## [INSTRUCTIONS FOR THE TASK]
Only the lines from the opening of the material through the line bearing "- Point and" should be reproduced, exactly and without pictures.

## [SOURCE MATERIAL]

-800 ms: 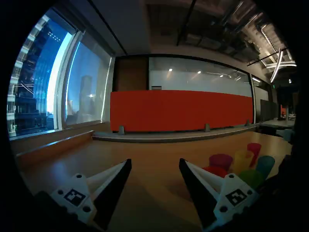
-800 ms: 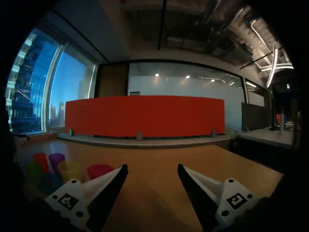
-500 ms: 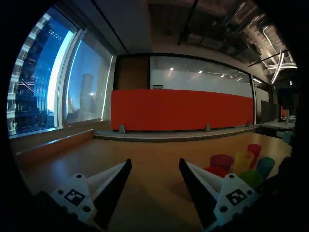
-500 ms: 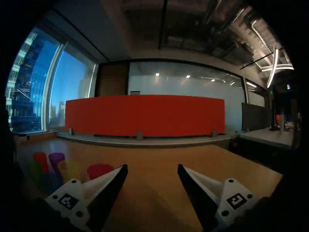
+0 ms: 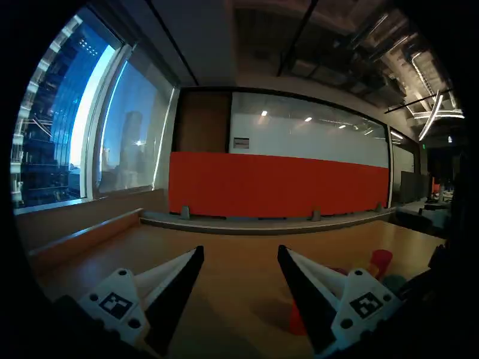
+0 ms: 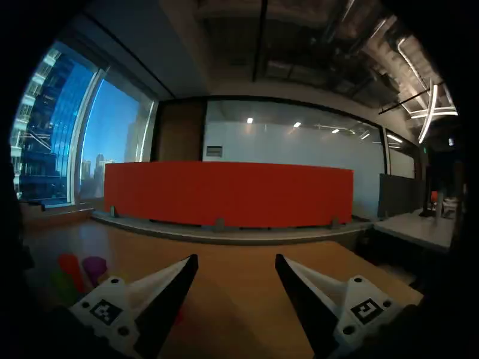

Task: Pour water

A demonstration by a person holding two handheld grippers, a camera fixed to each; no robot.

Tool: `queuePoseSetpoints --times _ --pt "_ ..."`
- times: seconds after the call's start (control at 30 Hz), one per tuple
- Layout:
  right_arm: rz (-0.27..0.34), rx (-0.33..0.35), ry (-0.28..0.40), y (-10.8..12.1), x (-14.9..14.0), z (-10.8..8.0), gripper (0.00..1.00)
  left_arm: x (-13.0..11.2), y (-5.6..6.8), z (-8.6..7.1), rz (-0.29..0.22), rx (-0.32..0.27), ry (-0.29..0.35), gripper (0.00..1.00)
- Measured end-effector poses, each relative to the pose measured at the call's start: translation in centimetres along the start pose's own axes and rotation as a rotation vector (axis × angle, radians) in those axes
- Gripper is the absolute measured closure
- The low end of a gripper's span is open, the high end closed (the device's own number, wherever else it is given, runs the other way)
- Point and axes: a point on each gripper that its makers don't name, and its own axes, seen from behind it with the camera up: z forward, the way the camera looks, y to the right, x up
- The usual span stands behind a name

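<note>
While both grippers hung over the wooden table (image 5: 239, 251), neither held anything: the left gripper (image 5: 239, 281) had its fingers spread wide, and the right gripper (image 6: 236, 287) likewise. The coloured cups sat low on the table between the two. A red cup (image 5: 380, 261) was half hidden behind the left gripper's finger, and a purple cup (image 6: 94, 267) showed low left in the right gripper view. Judged: small plastic tumblers, light, stiff, smooth-walled, easily tipped. Best taken across the wall just below the rim, with a gentle squeeze. Whether any held water could not be told.
</note>
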Motion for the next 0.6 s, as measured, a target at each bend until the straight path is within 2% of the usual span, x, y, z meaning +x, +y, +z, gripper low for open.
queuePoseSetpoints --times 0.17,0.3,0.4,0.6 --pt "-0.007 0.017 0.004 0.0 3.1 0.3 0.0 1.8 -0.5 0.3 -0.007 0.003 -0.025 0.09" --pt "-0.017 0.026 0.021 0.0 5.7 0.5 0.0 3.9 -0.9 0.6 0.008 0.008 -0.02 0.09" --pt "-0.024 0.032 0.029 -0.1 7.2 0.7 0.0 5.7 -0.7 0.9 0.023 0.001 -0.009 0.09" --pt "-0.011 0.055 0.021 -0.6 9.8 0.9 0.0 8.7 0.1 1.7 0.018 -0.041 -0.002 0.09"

## [OUTPUT FOR THIS TASK]
-800 ms: 
-800 ms: 
-500 ms: 
-500 ms: 
+0 ms: 
+0 ms: 

Task: Pour water

A demonstration by a person holding two handheld grippers, a camera fixed to each; no robot.

Tool: `queuePoseSetpoints --times _ --pt "_ ..."`
- times: seconds after the call's start (control at 30 Hz), one per tuple
- Layout:
  right_arm: rz (-0.27..0.34), rx (-0.33..0.35), ry (-0.28..0.40), y (-10.8..12.1), x (-14.9..14.0), z (-10.8..8.0), gripper (0.00..1.00)
  left_arm: x (-13.0..11.2), y (-5.6..6.8), z (-8.6..7.1), rz (-0.29..0.22), rx (-0.32..0.27), ry (-0.29..0.35), gripper (0.00..1.00)
- Measured end-effector poses, each relative to the pose measured at the call's start: translation in centimetres along the start pose's own axes and rotation as a rotation vector (axis × angle, radians) in those axes
- Gripper is the absolute measured closure
- The low end of a gripper's span is open, the high end closed (the device's own number, wherever else it is given, runs the other way)
- Point and axes: a point on each gripper that its makers don't name, and its own axes, seen from behind it with the camera up: z forward, the way the camera looks, y to the right, x up

The output is complete as shown.